One pathway, which removes fat from the liver, is very low density lipoprotein secretion [62]. In the lumen of the endoplasmic reticulum and Golgi apparatus, microsomal triglyceride transfer protein lipidates apolipoprotein B into triglyceride-rich very low density lipoprotein particles, which are transported to the plasma membrane by vesicles to be released into the plasma [62]. Microsomal triglyceride transfer protein mRNA and activity, as well as the in vivo hepatic secretion of triglyceride-rich lipoproteins, are increased in genetically ob/ob mice [63]. Similarly, plasma very low density lipoproteins and triglycerides can be increased in insulin-resistant patients [64,65]. All these data suggest that the hepatic secretion of triglycerides can be increased in insulin-resistant obese subjects.
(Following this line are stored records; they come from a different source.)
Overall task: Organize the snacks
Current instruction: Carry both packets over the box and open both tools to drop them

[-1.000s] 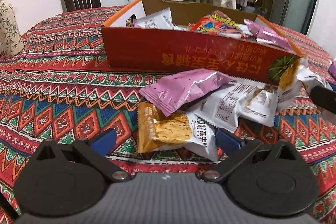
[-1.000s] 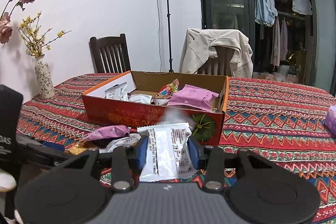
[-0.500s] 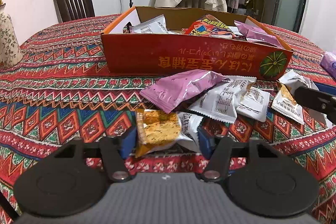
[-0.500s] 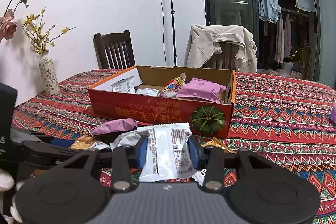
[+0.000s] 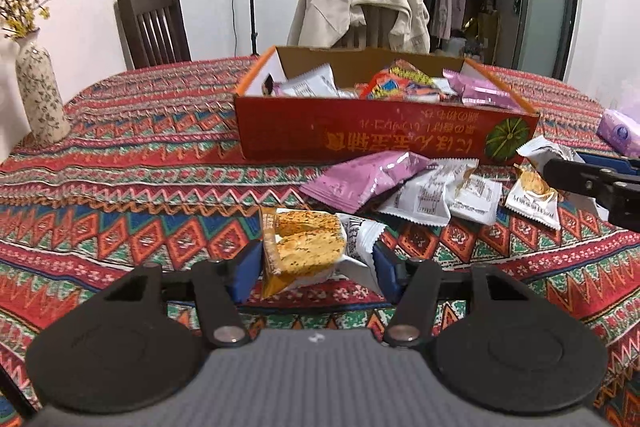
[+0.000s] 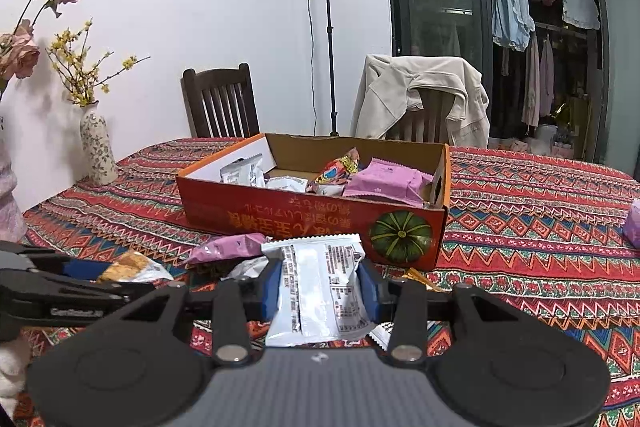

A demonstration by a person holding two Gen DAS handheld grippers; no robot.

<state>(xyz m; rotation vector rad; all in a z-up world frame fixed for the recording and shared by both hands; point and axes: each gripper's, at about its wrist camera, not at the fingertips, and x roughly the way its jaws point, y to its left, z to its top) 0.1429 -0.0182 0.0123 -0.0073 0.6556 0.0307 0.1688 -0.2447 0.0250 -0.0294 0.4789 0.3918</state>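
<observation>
Snacks lie in two groups on the patterned tablecloth: some inside the red cardboard box, the rest in a loose pile just in front of its near wall. We identify in that pile a pink packet and several white packets.

Left gripper: we see both blue pads pressed against an orange-and-white snack packet, which sits between them clear of the pile. One second earlier these jaws stood wide open with the same packet lying flat on the cloth between them; half a second earlier they had closed on it. The box now appears further off and to the right in the left wrist view.

Right gripper: we see it clamped on a white snack packet, printed side facing the camera, held in front of the box's pumpkin-marked corner. This grip matches both earlier frames. In the right wrist view, the left gripper's packet shows at the left edge.
</observation>
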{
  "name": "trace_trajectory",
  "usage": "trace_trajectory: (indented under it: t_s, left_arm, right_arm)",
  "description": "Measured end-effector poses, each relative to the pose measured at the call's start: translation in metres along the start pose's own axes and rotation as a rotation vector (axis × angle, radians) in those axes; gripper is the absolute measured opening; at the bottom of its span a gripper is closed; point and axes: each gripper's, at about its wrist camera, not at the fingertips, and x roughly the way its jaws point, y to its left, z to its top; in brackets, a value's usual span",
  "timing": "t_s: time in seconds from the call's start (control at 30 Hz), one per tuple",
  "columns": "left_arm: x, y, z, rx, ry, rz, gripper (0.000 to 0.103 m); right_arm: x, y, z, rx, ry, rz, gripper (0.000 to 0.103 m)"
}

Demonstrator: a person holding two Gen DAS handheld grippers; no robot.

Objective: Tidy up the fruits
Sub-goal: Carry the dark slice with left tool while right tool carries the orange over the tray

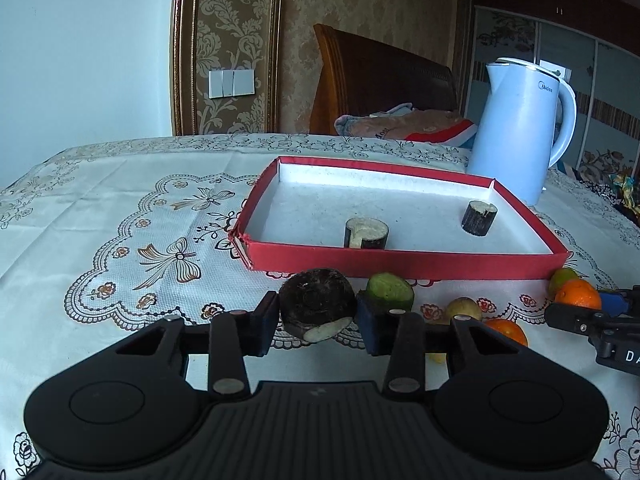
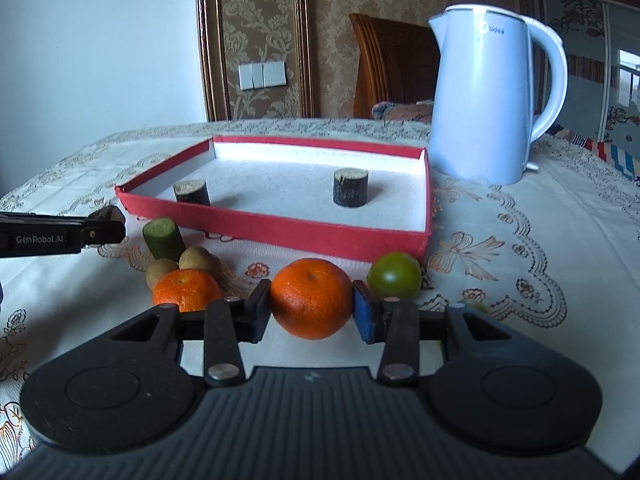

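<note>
The left tool (image 1: 317, 316) pinches a dark, round piece (image 1: 316, 304) with a pale cut face, one pad pressed on each flank, so it can be carried over the low red wall of the box (image 1: 400, 264) just ahead. Whether that piece is clear of the tabletop (image 1: 100, 208) or resting on it I cannot tell from this angle. Inside the box 2 short dark stubs (image 1: 366, 233) stand upright and well apart, which suggests the box is where sorted pieces go, with most of its white floor bare. Right of the dark piece, a green chunk (image 1: 390, 292) lies near the box's front wall, then a small tan fruit (image 1: 464, 308) and an orange (image 1: 506, 330) partly behind the tool's arm.

The right tool (image 2: 312, 310) is clamped on an orange (image 2: 312, 298), gripped across its widest part, likely so the round skin does not slip out. A second orange (image 2: 186, 288) sits to its left with 2 tan fruits (image 2: 198, 259) behind it, and a green round fruit (image 2: 394, 276) just to its right, near the box corner.

The left view alone shows the dark piece's cut face and how its pads sit. The right view alone shows the green round fruit whole, the spread of loose fruit along the box front, and the left tool from the side. Both show the pale blue kettle (image 2: 492, 96) beyond the box.
</note>
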Motion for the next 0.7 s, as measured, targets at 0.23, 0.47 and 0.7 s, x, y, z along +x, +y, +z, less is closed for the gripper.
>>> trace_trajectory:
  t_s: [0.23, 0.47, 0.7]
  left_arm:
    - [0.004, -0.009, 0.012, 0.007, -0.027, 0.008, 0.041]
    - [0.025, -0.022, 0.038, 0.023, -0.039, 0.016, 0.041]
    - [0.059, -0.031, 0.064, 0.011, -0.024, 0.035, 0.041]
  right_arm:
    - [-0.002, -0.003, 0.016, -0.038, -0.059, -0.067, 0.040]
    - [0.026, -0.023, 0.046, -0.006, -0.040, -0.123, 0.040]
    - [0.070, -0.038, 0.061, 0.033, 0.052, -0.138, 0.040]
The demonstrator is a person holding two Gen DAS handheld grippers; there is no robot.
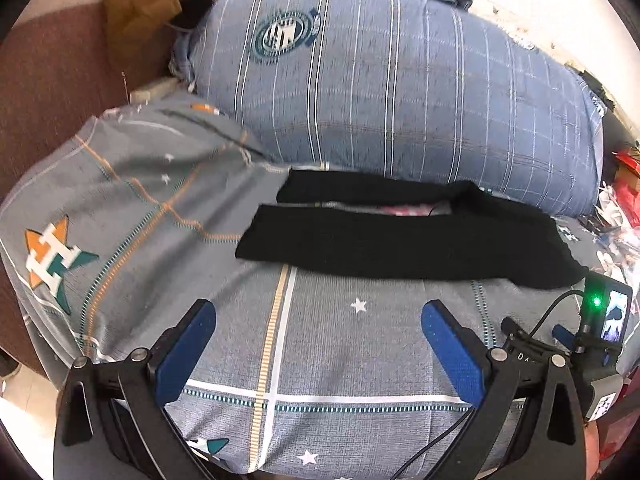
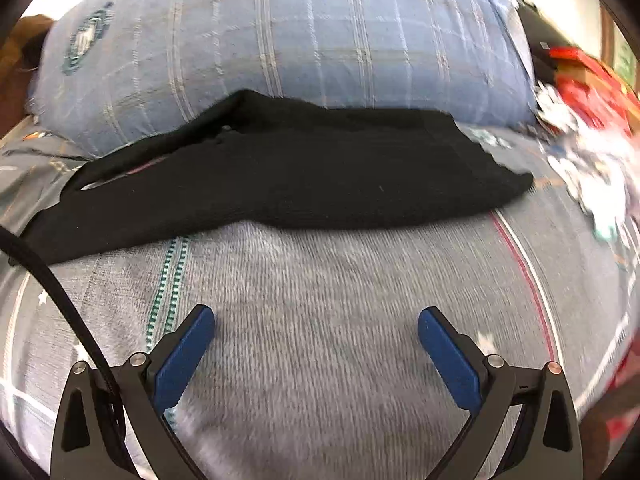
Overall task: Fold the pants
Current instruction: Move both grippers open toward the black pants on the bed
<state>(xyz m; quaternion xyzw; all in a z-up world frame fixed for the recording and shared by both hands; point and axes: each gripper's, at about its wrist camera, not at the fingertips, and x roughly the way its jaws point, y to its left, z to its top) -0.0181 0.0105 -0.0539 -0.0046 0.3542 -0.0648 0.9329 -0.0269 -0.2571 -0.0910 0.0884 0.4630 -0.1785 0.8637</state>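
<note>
Black pants (image 1: pixel 404 240) lie folded in a flat band on the grey patterned bed sheet (image 1: pixel 320 344), just in front of a big blue striped pillow. In the right wrist view the pants (image 2: pixel 288 176) stretch across the middle. My left gripper (image 1: pixel 319 310) is open and empty, held over the sheet short of the pants' near edge. My right gripper (image 2: pixel 316 316) is open and empty too, also over bare sheet (image 2: pixel 320 288) short of the pants. The right gripper's body (image 1: pixel 592 340) shows at the right edge of the left wrist view.
The blue striped pillow (image 1: pixel 392 88) blocks the far side behind the pants. A brown jacket (image 1: pixel 140 8) lies on a reddish headboard at the far left. Red and white clutter (image 2: pixel 588 120) sits to the right of the bed. A black cable (image 2: pixel 60 292) crosses the left side.
</note>
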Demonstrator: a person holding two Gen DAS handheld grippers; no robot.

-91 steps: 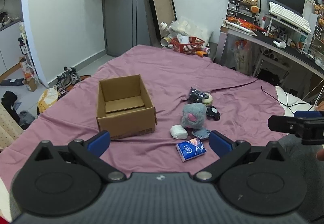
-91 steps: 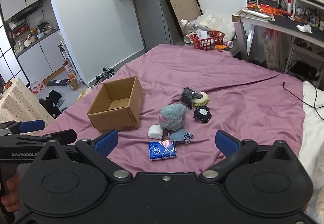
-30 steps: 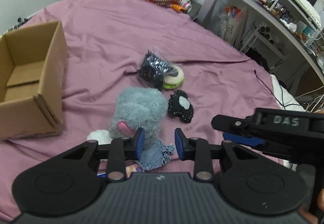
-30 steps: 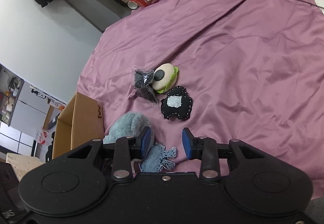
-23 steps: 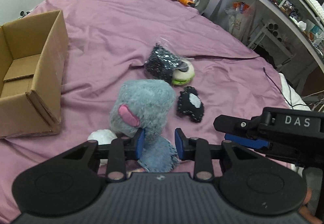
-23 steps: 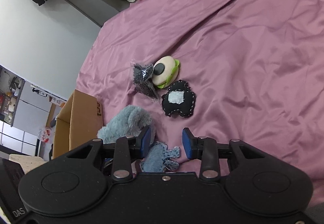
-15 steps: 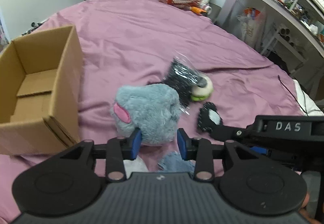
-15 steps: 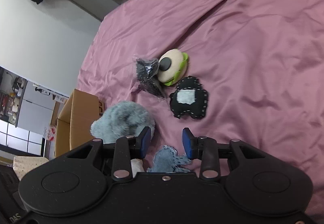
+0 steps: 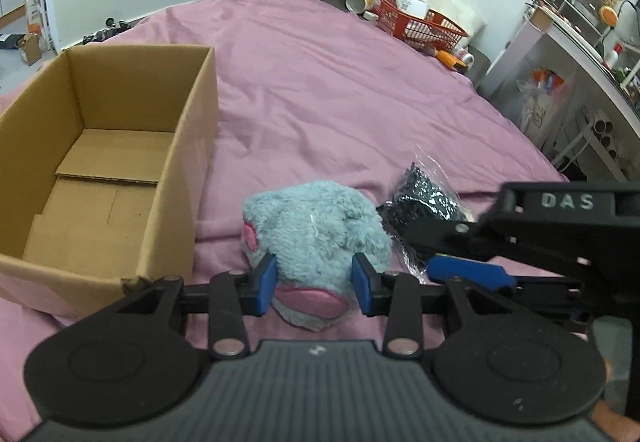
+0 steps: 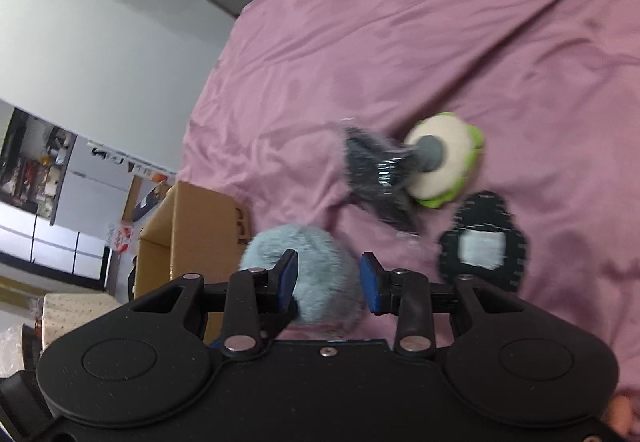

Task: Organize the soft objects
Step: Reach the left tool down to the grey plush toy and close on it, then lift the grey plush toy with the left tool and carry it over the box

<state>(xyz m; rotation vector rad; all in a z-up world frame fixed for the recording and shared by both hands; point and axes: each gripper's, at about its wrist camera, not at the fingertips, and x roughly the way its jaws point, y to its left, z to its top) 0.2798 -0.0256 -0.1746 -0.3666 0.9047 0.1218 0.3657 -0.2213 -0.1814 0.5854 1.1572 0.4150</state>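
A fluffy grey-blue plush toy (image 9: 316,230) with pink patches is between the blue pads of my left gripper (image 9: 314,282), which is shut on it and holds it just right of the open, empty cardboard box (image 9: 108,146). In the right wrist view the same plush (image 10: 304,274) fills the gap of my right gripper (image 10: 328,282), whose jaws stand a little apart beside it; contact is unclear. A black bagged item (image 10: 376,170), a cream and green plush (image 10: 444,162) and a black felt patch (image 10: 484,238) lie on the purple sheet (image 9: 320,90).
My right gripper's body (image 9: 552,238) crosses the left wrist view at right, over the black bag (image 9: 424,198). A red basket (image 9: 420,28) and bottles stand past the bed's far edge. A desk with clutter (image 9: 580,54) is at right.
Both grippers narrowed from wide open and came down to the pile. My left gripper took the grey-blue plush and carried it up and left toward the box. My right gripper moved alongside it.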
However, divergent effects are observed concerning hepatic apolipoprotein B secretion. While the hepatic secretion of apolipoprotein B was slightly increased in obese patients without NASH, it was decreased in obese patients with NASH [66]. One possible explanation could be that hyperinsulinemia may be even higher in patients with NASH and might thus exceed hepatic insulin resistance. Hyperinsulinemia tends to increase the hepatic degradation of apolipoprotein B, thus limiting its hepatic secretion [67]. Interestingly, insulin also blocks apolipoprotein B secretion by the intestine [68]. Although patients with NASH exhibited a higher postprandial increase in total triglyceride and very low density lipoprotein triglycerides than control subjects, apolipoprotein B levels increased much less in NASH patients than controls [69].
Another pathway which can limit excess fat accumulation in the liver is an increased FFA oxidation. Indeed, hepatic FFA oxidation is increased in genetically obese mice [70,71] and in patients with NASH [72-74]. Although this increase may seem paradoxical given the mitochondrial dysfunction to be described further on, it is noteworthy that mitochondrial FFA oxidation is not altered until respiration is severely impaired [75]. Furthermore, several adaptive changes may allow hepatic mitochondria to oxidize more fat in patients with NASH. A first mechanism could be the increased hepatic FFA concentrations, which may force the entry of FFAs into the mitochondria. A second mechanism may involve changes in CPT-I expression and its sensitivity to malonyl-CoA inhibition. CPT-I is up-regulated in rodent models of type 1 or type 2 diabetes, and its affinity for its physiological inhibitor, malonyl-CoA, is decreased [70,76]. Loss of CPT-I inhibition by malonyl-CoA could explain why b-oxidation can increase in type 2 diabetic states, despite high insulin and malonyl-CoA levels, which, normally would block the entry of long-chain fatty acids into mitochondria. Finally, another mechanism increasing fatty acid oxidation may be the proliferation and enlargement of hepatic peroxisomes in patients with a fatty liver [77,78]. An important upstream mediator of these diverse changes may be PPAR-a. PPAR-a is activated by long-chain FFAs, and, furthermore, its hepatic mRNA is upregulated in murine models of obesity [79]. PPAR-a activation increases the expression of enzymes involved in peroxisomal and mitochondrial β-oxidation, including CPT-I [79,80]. PPAR-a activation also increases uncoupling protein 2 mRNA [81]. This uncoupling protein could decrease the mitochondrial membrane potential, unleash the flow of electrons in the respiratory chain, increase mitochondrial respiration, and allow better re-oxidation of NADH into the NAD+ required for fatty acid oxidation. However, although both the uncoupling protein 2 mRNA and an immunoreactive uncoupling protein 2-like protein were increased in the fatty liver of genetically obese mice [82], it has been argued that the uncoupling protein 2 protein itself may not be expressed in the liver [83]. Thus, it remains unclear whether uncoupling protein 2 itself, or some other uncoupling protein, may be part of the adaptive changes that develop in fatty livers.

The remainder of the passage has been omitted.